EXERCISE OBJECTIVE: When a line below contains the string "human", show that line.

DATA LISTING:
*-*-*

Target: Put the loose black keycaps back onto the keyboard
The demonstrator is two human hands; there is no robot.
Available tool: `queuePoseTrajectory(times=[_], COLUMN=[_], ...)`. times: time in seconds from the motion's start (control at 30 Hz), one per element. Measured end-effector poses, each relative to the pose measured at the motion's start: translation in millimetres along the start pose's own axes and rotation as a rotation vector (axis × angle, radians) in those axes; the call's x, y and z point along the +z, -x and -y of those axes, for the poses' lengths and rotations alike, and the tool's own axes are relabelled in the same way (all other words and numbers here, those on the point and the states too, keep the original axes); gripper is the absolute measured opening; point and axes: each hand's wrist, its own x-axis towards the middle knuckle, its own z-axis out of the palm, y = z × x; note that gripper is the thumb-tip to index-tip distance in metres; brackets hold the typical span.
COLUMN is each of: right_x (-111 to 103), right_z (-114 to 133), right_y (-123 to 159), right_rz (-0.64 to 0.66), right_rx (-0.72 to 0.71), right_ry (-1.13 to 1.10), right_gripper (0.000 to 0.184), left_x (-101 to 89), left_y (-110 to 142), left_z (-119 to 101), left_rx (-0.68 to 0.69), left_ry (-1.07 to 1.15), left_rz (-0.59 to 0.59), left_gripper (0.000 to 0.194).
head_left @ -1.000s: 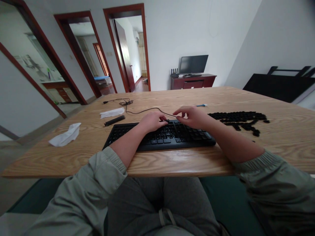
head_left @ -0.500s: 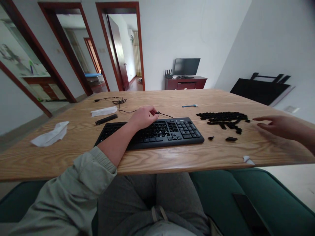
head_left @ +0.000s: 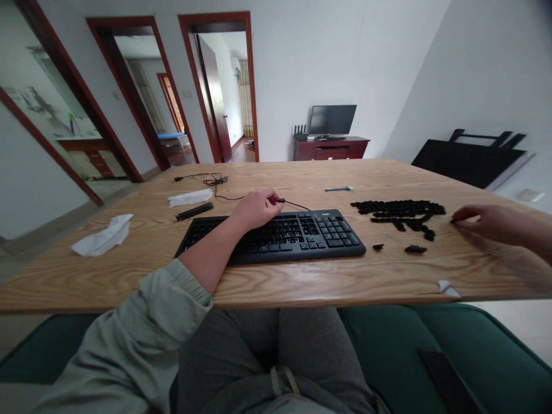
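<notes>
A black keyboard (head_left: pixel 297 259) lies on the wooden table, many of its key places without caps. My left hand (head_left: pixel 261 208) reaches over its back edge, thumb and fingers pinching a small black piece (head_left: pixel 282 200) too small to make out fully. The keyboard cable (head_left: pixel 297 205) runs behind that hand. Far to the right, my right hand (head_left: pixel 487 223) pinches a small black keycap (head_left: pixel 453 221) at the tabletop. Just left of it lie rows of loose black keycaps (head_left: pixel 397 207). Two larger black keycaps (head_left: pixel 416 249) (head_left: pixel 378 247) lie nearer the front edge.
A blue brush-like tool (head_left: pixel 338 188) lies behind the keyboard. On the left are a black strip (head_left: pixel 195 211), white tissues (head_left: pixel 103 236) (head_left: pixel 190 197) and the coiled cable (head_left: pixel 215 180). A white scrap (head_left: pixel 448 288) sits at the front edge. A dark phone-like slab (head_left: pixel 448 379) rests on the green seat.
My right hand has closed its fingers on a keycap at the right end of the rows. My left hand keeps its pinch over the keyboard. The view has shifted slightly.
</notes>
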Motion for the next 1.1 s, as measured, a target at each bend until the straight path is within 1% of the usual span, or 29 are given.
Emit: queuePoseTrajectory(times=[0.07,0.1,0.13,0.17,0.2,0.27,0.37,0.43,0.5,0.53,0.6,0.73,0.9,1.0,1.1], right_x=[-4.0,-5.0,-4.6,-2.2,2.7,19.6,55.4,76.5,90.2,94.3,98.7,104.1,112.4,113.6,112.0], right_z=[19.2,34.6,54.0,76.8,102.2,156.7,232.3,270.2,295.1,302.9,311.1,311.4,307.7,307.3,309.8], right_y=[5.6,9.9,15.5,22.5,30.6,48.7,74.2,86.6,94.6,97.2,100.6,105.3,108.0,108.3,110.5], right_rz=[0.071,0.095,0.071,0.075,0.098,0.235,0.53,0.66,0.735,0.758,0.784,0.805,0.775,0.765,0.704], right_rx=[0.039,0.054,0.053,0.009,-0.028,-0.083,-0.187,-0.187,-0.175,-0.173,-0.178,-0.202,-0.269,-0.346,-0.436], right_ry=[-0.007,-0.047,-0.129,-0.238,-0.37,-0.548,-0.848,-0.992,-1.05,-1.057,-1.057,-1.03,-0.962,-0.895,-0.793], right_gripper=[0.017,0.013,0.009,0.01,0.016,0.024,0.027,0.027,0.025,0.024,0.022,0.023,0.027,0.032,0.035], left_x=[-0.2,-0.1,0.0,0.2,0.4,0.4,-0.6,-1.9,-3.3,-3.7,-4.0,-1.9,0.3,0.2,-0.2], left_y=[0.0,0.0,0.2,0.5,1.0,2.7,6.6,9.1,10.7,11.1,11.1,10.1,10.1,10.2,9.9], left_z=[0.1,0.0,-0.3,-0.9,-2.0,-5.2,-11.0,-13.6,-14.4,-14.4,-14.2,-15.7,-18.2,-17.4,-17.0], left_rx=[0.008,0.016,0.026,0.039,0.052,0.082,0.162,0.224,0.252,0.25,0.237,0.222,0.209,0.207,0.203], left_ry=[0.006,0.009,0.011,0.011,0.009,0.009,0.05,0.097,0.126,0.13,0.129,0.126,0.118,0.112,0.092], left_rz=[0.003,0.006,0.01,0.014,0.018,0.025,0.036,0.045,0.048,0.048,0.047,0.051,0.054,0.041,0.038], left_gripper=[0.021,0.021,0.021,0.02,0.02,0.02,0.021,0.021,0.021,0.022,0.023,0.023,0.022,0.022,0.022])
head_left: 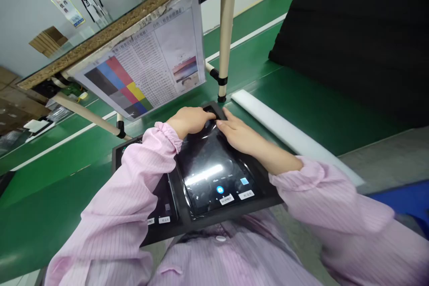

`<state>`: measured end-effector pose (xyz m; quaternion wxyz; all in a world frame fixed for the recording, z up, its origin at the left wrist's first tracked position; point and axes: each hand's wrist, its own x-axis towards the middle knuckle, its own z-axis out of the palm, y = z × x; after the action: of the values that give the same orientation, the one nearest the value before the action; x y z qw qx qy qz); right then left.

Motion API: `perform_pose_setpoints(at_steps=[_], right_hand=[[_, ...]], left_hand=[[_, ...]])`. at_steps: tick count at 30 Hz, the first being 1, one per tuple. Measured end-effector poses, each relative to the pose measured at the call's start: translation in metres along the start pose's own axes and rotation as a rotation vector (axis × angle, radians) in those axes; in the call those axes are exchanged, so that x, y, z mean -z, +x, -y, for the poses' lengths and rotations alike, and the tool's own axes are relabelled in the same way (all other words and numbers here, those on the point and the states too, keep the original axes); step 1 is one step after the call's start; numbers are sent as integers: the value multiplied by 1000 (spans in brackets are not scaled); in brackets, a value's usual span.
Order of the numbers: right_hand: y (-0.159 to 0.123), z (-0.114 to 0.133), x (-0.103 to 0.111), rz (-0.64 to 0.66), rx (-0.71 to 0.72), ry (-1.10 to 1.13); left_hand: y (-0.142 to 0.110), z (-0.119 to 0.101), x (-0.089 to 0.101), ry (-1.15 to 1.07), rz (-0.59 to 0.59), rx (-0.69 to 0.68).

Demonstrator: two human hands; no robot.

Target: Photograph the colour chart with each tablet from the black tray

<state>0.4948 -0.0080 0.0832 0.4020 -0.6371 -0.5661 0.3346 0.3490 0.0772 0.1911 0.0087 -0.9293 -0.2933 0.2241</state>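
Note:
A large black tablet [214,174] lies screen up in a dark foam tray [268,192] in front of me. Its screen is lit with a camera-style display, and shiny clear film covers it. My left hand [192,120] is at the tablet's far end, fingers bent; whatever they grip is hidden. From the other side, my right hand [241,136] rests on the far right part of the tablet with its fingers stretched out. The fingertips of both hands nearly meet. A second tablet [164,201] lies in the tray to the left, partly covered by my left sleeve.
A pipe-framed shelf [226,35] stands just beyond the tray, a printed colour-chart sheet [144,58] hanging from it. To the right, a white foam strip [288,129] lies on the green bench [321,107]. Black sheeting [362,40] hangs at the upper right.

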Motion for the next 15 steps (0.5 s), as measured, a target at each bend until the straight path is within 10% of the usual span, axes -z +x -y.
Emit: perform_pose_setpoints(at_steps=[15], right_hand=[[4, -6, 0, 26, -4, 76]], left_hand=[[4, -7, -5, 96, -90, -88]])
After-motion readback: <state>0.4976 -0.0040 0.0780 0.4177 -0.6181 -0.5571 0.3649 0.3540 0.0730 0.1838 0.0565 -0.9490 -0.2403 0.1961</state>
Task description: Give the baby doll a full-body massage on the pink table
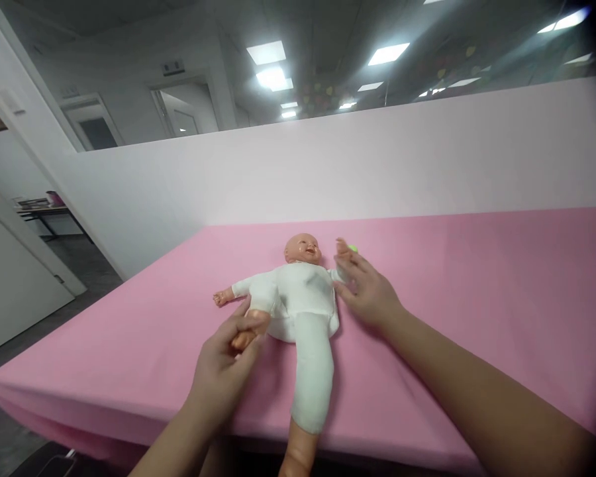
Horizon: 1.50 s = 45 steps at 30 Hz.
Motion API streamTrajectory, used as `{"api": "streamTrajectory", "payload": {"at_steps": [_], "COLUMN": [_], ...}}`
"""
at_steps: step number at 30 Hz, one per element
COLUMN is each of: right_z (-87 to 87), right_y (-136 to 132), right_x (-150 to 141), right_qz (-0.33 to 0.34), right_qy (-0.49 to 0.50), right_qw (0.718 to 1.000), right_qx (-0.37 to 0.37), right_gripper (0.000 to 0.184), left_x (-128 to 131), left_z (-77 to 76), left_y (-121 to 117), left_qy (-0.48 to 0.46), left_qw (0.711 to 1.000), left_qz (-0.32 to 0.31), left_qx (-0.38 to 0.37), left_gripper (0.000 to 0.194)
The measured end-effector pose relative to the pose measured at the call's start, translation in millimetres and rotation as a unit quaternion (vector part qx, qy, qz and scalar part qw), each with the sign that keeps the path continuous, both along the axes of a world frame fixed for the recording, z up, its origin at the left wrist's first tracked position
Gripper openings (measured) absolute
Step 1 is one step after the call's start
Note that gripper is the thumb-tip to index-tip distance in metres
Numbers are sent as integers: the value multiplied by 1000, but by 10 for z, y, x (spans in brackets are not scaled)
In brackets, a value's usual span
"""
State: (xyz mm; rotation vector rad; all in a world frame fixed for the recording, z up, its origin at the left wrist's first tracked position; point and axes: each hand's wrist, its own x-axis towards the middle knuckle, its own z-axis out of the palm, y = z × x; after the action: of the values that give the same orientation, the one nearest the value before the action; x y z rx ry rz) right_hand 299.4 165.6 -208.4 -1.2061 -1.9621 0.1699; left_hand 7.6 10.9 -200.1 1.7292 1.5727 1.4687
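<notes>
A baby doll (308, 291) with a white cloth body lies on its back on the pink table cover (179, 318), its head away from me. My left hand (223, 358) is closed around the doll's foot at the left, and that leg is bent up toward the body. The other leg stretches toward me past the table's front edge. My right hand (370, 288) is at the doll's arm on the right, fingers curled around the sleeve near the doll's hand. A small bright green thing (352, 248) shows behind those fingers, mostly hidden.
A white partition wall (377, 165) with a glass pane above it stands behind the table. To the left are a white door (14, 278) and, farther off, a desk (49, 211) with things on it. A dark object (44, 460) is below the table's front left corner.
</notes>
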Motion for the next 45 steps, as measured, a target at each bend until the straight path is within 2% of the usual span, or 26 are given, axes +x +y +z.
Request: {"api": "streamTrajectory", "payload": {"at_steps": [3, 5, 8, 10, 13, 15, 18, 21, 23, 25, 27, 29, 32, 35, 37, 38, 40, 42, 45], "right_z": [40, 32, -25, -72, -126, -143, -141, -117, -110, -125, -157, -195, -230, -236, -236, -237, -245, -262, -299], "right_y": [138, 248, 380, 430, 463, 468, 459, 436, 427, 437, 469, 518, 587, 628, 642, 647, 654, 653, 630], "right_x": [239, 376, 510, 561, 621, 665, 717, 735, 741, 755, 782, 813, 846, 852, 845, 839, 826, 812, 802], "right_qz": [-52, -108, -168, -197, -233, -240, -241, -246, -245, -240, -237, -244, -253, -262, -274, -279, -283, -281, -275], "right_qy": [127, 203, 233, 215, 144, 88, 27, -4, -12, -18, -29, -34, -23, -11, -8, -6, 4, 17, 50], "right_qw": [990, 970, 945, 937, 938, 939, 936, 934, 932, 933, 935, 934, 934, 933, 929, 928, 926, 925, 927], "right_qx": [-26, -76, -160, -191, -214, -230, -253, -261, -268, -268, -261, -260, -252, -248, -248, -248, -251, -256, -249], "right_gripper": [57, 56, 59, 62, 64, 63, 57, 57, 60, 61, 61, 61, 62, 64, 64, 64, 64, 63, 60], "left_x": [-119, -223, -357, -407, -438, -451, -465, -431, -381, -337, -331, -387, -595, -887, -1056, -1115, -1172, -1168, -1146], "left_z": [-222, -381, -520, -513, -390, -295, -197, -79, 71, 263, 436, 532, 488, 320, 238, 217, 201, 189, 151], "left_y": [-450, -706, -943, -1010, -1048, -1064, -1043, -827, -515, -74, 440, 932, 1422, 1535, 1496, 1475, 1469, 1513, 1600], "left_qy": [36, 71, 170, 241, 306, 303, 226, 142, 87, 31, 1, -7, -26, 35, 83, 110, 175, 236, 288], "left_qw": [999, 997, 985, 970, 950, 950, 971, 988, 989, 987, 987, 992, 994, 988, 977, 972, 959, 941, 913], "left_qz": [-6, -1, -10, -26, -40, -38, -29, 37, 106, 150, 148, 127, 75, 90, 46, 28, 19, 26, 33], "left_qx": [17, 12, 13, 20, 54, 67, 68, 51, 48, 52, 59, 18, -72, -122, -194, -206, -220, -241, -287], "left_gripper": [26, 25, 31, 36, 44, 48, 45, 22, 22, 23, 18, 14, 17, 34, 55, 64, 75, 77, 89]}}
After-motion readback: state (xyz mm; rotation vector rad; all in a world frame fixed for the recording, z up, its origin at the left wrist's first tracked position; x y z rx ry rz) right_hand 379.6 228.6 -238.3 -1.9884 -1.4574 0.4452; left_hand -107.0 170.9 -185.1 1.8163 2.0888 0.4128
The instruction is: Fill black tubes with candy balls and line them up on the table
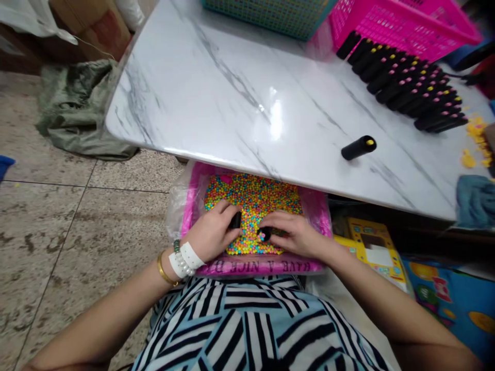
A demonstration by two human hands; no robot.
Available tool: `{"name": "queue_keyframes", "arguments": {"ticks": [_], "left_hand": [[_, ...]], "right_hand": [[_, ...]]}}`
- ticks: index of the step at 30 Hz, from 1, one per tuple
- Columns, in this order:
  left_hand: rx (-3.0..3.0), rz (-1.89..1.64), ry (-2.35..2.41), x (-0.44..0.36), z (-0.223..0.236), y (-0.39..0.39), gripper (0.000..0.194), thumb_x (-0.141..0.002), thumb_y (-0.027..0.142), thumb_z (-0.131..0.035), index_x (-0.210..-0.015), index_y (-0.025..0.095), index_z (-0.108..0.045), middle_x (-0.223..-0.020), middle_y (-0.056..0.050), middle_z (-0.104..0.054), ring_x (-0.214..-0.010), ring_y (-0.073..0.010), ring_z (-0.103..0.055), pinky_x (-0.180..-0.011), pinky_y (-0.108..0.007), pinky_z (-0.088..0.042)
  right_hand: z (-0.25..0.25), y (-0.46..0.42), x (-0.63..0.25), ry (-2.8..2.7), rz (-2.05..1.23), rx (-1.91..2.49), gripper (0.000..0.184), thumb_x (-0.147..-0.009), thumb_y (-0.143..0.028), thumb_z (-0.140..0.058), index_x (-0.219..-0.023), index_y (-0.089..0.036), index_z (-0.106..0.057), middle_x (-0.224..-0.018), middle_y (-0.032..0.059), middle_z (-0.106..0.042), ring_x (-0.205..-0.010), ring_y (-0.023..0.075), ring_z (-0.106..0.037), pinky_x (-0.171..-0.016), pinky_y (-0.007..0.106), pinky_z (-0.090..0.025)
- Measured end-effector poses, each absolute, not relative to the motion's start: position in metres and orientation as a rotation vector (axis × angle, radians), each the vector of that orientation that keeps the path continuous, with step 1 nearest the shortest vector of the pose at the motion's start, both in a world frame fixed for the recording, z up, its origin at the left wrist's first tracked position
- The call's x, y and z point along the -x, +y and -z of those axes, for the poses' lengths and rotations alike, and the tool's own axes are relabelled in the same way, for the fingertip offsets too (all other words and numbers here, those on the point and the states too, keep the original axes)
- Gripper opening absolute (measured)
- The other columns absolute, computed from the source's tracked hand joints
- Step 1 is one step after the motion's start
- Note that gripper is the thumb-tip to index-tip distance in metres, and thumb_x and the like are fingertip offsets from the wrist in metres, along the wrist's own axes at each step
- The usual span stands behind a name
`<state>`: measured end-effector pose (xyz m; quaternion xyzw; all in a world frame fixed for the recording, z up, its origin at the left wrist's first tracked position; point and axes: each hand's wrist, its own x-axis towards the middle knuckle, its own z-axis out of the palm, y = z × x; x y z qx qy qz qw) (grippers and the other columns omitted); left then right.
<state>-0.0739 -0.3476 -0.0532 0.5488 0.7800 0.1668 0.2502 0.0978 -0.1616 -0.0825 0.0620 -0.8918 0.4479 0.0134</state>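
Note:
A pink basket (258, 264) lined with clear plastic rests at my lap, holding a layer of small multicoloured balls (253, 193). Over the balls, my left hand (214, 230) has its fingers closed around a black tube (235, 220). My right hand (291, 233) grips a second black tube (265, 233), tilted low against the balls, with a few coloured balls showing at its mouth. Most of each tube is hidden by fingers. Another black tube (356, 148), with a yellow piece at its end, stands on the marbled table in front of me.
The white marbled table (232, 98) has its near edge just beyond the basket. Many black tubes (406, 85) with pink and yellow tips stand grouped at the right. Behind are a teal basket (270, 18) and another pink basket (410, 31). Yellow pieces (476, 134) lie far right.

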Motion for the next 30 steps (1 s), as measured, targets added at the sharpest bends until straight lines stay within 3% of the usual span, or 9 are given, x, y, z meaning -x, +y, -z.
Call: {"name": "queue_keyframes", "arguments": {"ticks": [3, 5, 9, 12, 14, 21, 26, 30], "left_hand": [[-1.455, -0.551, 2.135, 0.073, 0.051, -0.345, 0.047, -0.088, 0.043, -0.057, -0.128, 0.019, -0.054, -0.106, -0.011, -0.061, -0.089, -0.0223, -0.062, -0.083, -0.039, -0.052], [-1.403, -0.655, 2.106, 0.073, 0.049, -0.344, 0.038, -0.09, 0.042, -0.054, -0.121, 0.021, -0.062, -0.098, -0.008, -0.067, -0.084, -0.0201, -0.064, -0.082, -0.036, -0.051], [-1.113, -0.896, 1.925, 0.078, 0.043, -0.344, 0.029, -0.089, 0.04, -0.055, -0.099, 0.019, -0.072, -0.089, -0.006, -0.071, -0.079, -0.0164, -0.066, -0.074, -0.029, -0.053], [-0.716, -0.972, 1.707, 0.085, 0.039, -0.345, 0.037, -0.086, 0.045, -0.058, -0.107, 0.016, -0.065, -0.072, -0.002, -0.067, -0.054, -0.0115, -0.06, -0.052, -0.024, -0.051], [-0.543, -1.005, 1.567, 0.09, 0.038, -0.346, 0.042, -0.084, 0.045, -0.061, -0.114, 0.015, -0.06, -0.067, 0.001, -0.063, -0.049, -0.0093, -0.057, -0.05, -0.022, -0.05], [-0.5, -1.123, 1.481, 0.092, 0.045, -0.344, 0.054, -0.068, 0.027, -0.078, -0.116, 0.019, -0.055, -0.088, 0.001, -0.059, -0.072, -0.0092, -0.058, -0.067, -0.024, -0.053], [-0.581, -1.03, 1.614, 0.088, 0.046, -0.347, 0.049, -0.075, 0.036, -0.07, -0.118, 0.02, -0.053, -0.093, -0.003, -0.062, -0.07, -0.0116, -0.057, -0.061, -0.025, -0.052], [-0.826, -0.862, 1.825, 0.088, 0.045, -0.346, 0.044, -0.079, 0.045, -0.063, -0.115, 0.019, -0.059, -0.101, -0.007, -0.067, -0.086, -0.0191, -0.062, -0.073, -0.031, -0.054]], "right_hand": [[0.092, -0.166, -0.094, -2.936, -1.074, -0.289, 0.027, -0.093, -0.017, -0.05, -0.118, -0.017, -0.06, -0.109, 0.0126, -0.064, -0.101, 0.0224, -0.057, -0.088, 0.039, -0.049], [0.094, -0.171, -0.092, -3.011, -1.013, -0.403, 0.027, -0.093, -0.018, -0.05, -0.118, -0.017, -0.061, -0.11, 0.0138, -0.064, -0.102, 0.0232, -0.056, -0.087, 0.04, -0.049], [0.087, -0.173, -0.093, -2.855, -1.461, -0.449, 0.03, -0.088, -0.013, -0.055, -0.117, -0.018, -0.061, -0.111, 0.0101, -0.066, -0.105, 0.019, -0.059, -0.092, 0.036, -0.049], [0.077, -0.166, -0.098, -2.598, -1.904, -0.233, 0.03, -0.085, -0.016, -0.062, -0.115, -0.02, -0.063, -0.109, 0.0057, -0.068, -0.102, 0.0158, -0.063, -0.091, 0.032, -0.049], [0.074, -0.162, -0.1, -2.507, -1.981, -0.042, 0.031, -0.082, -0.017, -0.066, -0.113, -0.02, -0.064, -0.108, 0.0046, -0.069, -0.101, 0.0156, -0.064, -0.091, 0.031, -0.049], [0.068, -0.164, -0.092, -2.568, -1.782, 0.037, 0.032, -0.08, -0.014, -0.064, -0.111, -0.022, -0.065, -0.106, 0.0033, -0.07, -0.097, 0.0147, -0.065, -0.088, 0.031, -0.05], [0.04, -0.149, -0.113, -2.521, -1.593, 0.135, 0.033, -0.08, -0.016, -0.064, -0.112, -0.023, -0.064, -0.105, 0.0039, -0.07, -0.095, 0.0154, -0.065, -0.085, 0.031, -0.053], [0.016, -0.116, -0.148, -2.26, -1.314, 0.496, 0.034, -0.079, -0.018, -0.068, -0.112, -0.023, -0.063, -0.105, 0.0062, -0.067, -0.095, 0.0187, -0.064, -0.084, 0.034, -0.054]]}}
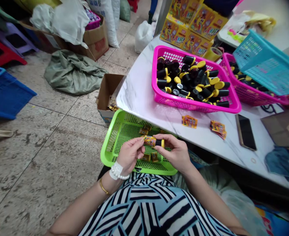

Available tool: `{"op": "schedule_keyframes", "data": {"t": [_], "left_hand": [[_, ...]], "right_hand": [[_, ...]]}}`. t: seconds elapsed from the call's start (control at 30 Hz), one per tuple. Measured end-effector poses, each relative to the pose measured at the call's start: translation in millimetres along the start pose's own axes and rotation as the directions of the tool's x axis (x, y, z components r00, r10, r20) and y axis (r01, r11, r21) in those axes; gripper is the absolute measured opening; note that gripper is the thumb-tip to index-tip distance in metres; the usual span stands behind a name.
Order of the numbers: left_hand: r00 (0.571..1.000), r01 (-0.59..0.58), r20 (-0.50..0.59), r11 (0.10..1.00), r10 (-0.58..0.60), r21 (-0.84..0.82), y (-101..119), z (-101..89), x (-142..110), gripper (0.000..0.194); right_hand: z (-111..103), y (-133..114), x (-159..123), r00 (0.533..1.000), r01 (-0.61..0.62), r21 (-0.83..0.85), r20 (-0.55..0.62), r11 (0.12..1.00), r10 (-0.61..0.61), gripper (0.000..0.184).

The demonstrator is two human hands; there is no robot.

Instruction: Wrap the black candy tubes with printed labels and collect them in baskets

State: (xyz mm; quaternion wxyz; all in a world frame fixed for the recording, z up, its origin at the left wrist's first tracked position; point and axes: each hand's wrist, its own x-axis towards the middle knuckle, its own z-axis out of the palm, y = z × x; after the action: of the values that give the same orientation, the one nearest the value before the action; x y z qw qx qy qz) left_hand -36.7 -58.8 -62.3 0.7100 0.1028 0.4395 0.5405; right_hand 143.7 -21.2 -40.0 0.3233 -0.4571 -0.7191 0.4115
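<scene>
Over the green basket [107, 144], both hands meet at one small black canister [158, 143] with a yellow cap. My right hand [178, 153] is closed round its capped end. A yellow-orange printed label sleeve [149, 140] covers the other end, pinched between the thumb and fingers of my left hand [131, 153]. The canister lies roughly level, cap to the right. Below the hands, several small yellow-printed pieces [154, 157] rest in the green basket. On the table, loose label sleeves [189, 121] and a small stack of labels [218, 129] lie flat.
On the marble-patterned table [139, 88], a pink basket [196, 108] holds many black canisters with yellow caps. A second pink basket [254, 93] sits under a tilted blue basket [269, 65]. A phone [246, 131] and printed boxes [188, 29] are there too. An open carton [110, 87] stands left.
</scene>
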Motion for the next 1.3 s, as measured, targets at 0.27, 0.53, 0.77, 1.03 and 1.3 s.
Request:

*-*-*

WRITTEN REPLY:
The demonstrator is two human hands; there is no robot.
Demonstrator: two human hands; no robot.
A demonstration by two human hands; no robot.
The demonstrator is two human hands; there is no robot.

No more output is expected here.